Venetian Views: Canaletto to Stieglitz

Venice has been painted and described many thousands of times, and of all the cities of the word is the easiest to visit without going there. Everyone has been there, and everyone has brought back a collection of photographs.

–Henry James, 1882

This selection of Venetian views from the early eighteenth through the early twentieth century reveals a rich variety of approaches to the portrayal of this fascinating city through the mediums of etching, watercolor, and photography. Seemingly suspended between sea and sky, Venice has long been a "must-see" destination for tourists–now numbering more than twenty million a year– and a magnet for artists seeking to capture the alluring interplay of architecture, light, and water.

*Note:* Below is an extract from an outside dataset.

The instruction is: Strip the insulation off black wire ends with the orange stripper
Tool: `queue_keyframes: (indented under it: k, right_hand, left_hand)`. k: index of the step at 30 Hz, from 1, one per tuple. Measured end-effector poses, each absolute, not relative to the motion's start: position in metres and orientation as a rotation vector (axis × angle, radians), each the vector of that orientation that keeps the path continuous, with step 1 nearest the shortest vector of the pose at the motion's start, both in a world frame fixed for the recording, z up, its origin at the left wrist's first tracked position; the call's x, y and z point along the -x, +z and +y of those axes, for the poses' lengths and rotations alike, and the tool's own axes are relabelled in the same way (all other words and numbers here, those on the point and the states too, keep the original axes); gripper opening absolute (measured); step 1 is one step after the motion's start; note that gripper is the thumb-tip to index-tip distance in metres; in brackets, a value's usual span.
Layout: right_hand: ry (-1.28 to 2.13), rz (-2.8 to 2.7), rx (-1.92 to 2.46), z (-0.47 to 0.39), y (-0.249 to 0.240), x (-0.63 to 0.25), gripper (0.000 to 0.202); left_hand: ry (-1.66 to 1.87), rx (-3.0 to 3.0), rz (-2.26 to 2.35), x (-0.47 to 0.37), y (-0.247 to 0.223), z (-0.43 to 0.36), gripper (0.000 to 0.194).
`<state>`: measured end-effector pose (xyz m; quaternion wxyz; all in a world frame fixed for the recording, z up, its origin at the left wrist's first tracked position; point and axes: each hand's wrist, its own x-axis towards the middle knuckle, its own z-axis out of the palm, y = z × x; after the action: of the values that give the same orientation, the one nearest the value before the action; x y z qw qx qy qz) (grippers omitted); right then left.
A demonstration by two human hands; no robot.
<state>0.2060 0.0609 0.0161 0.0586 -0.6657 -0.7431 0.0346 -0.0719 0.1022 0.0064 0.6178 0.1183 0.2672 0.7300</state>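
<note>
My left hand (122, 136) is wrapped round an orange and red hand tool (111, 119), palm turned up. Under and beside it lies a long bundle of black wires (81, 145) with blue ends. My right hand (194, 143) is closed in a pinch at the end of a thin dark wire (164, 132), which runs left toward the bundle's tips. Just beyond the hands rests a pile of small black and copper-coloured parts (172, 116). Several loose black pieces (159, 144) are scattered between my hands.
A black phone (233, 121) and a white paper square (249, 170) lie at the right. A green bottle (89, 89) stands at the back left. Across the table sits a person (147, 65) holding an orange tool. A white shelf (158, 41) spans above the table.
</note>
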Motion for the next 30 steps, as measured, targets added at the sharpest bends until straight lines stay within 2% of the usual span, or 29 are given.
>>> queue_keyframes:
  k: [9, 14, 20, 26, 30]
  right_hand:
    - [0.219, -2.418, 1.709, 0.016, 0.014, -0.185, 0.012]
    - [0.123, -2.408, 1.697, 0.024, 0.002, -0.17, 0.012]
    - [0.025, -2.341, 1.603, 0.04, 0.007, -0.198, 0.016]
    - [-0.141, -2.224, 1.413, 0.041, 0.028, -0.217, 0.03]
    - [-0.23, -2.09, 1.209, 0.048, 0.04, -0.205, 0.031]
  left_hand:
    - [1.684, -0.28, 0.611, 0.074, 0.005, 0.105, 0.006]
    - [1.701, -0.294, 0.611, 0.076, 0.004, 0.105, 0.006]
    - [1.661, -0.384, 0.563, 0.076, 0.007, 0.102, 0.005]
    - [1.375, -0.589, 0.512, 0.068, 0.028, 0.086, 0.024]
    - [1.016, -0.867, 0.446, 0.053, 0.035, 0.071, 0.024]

Although recognizable buildings appear in the backgrounds of sixteenth-century religious paintings, it is not until the eighteenth century and the phenomenon of the Grand Tour–the prerequisite "gap year" spent traveling on the Continent for young British aristocrats–that a market developed for full-fledged wide-angled views or "vedute" of the city itself, either in paintings or in less expensive etchings, which like snapshots, could be preserved in albums. While many artists, including Thomas Moran, continued to focus on the principal monuments, others such as James McNeill Whistler and Alfred Stieglitz preferred to cast their lens on the obscure views offered by Venice's labyrinth of alleys and back canals.